Crédito: Marcos Santos/USP Imagens

Enfrentando uma das piores situações financeiras entre os estados do País, Minas pode ter um problema ainda maior pela frente. Ontem, o governo estadual informou que uma análise detalhada do orçamento deste ano detectou que o déficit previsto para 2019, que era de R$ 11,44 bilhões, chegará a R$ 15,18 bilhões, ou seja, um aumento de R$ 3,7 bilhões.

“Ao estudar o orçamento, descobrimos que havia receitas previstas que não têm real capacidade de execução”, informou a secretária-adjunta de Planejamento, Luisa Barreto.

Com os novos números, o Estado pode chegar ao final de 2019 com déficit de quase R$ 50 bilhões. Isso porque o atual governo assumiu com o déficit de R$ 34,5 bilhões. A esse total, podem se somar os R$ 15,17 bilhões (R$ 49,7 bilhões).

Segundo a secretária-adjunta, o aumento do déficit não implica corte de serviços, mas ela afirmou que as medidas para reduzir despesas serão intensificadas, assim como as ações para ampliar as receitas, mas sem elevar impostos.

Luisa Barreto informa que o parcelamento do pagamento de salários do funcionalismo e os repasses aos municípios mineiros não ficam prejudicados diante do novo cenário. Ela explica que são duas questões: o caixa – de onde vem o recurso para os salários e pagamentos aos municípios – e o orçamento, que passa a ter previsão de déficit maior.

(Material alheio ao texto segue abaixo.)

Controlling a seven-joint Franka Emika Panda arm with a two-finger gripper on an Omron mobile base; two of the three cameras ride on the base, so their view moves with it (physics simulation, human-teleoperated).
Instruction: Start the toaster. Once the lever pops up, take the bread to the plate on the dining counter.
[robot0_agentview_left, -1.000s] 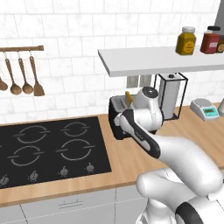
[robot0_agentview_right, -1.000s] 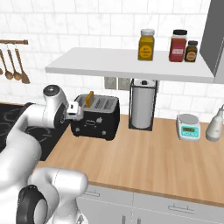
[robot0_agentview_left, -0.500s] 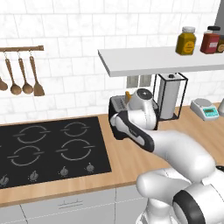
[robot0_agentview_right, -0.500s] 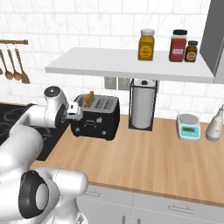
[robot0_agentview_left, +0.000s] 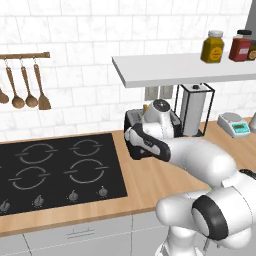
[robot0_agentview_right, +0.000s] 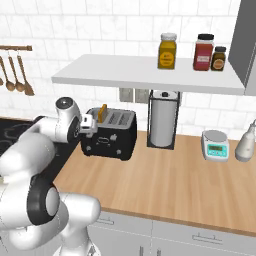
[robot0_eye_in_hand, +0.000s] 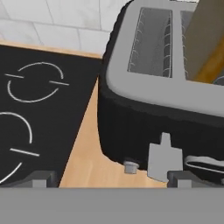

“Mas significa que vai se acumulando um passivo maior e vai ficando mais difícil cumprir as obrigações”, diz.

Receitas fictícias – De acordo com o novo levantamento feito pelo Estado, a Lei de Orçamento Anual (LOA) elaborada pela gestão passada incluiu cerca de R$ 4,4 bilhões em receitas consideradas fictícias, ou seja, que não existem. Nesse total estão incluídos R$ 2 bilhões de recursos do Fundo Especial de Créditos Inadimplidos e Dívida Ativa (Fecidat) para pagamento de inativos; R$ 1,5 bilhão de direitos creditórios (referentes à securitização da dívida); R$ 580 milhões de recursos de operações de crédito para pagamento de precatórios, além de R$ 347 milhões superestimados em receitas de contribuição previdenciária.

Desse valor foram descontados R$ 719 milhões referentes a despesas que foram executadas ainda em 2018.

Medidas – Entre as medidas que o Estado vem tomando no sentido de buscar o equilíbrio das contas públicas está a Reforma Administrativa, já aprovada pela Assembleia Legislativa. As mudanças objetivam economia de R$ 1 bilhão em quatro anos, com redução de secretarias, entre outras medidas.

Além disso, a atual gestão vem atuando junto ao governo federal na busca de recursos e defende a adesão ao Regime de Recuperação Fiscal (RRF). Prejuízos causados a Minas por problemas nos repasses da Lei Kandir, que desonera exportações, também estão no radar das negociações entre Governo do Estado e União.